Your goal:
For this exercise, restate the data below with no change at all.
Start of Block
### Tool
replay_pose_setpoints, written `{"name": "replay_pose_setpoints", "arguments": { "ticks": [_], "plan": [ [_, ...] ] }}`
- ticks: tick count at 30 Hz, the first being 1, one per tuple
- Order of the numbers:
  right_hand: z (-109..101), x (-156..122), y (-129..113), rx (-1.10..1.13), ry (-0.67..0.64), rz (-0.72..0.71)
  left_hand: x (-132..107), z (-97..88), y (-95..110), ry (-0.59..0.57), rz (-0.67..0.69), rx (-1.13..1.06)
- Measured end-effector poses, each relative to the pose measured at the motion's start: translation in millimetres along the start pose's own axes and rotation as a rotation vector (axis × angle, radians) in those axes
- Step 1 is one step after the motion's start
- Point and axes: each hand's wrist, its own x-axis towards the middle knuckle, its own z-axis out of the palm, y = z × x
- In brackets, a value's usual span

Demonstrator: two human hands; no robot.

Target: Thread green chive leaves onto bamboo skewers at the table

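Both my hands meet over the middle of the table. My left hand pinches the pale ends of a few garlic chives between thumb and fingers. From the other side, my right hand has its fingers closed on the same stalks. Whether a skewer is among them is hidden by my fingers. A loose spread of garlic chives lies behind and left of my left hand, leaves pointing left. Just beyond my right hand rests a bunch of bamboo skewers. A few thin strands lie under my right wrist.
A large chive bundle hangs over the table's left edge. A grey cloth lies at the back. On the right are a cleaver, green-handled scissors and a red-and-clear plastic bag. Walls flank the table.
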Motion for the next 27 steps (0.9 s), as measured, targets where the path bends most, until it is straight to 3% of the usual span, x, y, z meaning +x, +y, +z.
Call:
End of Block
Response to the exercise:
### Tool
replay_pose_setpoints, written `{"name": "replay_pose_setpoints", "arguments": { "ticks": [_], "plan": [ [_, ...] ] }}`
- ticks: tick count at 30 Hz, the first being 1, one per tuple
- Order of the numbers:
  right_hand: z (-109..101), x (-156..122), y (-129..113), rx (-1.10..1.13), ry (-0.67..0.64), rz (-0.72..0.71)
  left_hand: x (-132..107), z (-97..88), y (-95..110), ry (-0.59..0.57), rz (-0.67..0.69), rx (-1.13..1.06)
- Measured end-effector poses, each relative to the pose measured at the motion's start: translation in millimetres along the start pose's own axes and rotation as a rotation vector (axis × angle, radians) in those axes
- Step 1 is one step after the motion's start
- Point and axes: each hand's wrist, its own x-axis towards the middle knuckle, its own z-axis out of the palm, y = z × x
- In brackets, a value's usual span

Demonstrator: two human hands; no robot.

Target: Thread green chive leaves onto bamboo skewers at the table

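Both my hands meet over the middle of the table. My left hand pinches the pale ends of a few garlic chives between thumb and fingers. From the other side, my right hand has its fingers closed on the same stalks. Whether a skewer is among them is hidden by my fingers. A loose spread of garlic chives lies behind and left of my left hand, leaves pointing left. Just beyond my right hand rests a bunch of bamboo skewers. A few thin strands lie under my right wrist.
A large chive bundle hangs over the table's left edge. A grey cloth lies at the back. On the right are a cleaver, green-handled scissors and a red-and-clear plastic bag. Walls flank the table.
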Motion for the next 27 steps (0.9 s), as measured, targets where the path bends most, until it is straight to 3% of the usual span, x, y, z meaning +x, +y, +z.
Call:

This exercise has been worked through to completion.